Tuesday, March 25, 2008

Under Construction

Right now I’m on spring break, so the only sounds in the background are the growls and thumps of video games, but for the last month or two most of my life has revolved around the sound of construction. Last year the apartment building next to mine burned down, and so I’ve been woken up every morning at 7:15 with the sound of nail guns outside my window. Now, for those of you responsible adults who are thinking “big deal,” let me remind you that I am a crazy college student, who, for various reasons (none involving partying) stays up rather late—“rather” being in comparison to those I know who stay up until 4 or 5 am. In any case, for the first two weeks of this torture, I walked around like a zombie, muttering dark curses on construction workers. Then, it started following me around. There is tons of construction on campus, and some of it is happening right outside one of my classes. It gets so loud that we can’t even hear whoever is speaking. In the meantime, the apartment complex apparently was forced by the state to put in more fire hydrants, a process that involved sectioning off most of out already limited parking, and digging a ridiculously deep trench right the in middle of our roadway. Most of it is now filled in with gravel, but on each end it is merely covered over with huge metal squares, with sound like thunder every time a car runs over them. We’re gotten used to it, but it always freaks visitors out (what was that?!!!).
One side effect of all of this is the dirt, which, you guessed it, turned to a greater amount of mud with every torrential rain we’ve had the last few weeks. At one point, I was running late to bring the car to Lukas, so I only slipped on my boots but didn’t bother to zip them up. Well, I make it down the steps, step into the muddy parking lot, and one of them flaps down into the mud. Just great, I think. As I bend down to zip it up, my new expensive purse slips into the mud. Fabulous. As I try to brush it off, Lukas calls, and I try to get my cell phone out of my pocket with my now-muddy hands.
Actually, I’ve been wondering how some people manage to make it to class still looking like something other than a drowned sewer rat. After twenty minutes in the pouring rain, my jeans were soaked up three-quarters of the way, rain had seeped into my boots (which were tucked into my jeans and came to my knees) and socks, and so much water collected on my backpack that it seeped all the way through to the bottom, ruining the bottom lines of my notes, and dripping down the back of my pants. And all this is with an umbrella, a raincoat, and a sweater! I’ve decided that I need to invest in one of those huge, ten-person umbrellas; forget the small individual sized ones, they just don’t cut it. I’ve felt superior in the past for using the small umbrellas that don’t take up the entire sidewalk, but forget that; desperate times call for desperate measures.
But back to my point. All this is, when put into perspective, merely irritating. But lately some tarps and window coverings on the new building haven’t been tied down well, and they make ghostly noises flapping, flapping (or perhaps “rapping, rapping”) at my windowpane.

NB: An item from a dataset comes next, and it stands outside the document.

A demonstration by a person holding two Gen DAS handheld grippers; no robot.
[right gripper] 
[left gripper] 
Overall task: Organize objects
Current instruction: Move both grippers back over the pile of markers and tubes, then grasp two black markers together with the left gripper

But these noises aren’t even regular, so I will be trying to fall asleep when a haunting whisper whips me back into awakeness. “’Tis the wind and nothing more,” or so I tell myself, but it is still dang distracting, especially when I’m reading a literary horror novel called House of Leaves.
As I left for break, my nostalgia made me feel like saying farewell even to those dastardly tarps, but I’m not sure how long that will last once I come back from break. Maybe the construction will be over. Or maybe I’ll find a raven at my window. Both probabilities are equally likely.

1 comment:

Anonymous said...

whoa! nice post. guess what? i'm taking a class here that teaches me construction (of some things, and for theatre, not commercial house building). It's so funto learn about power tools!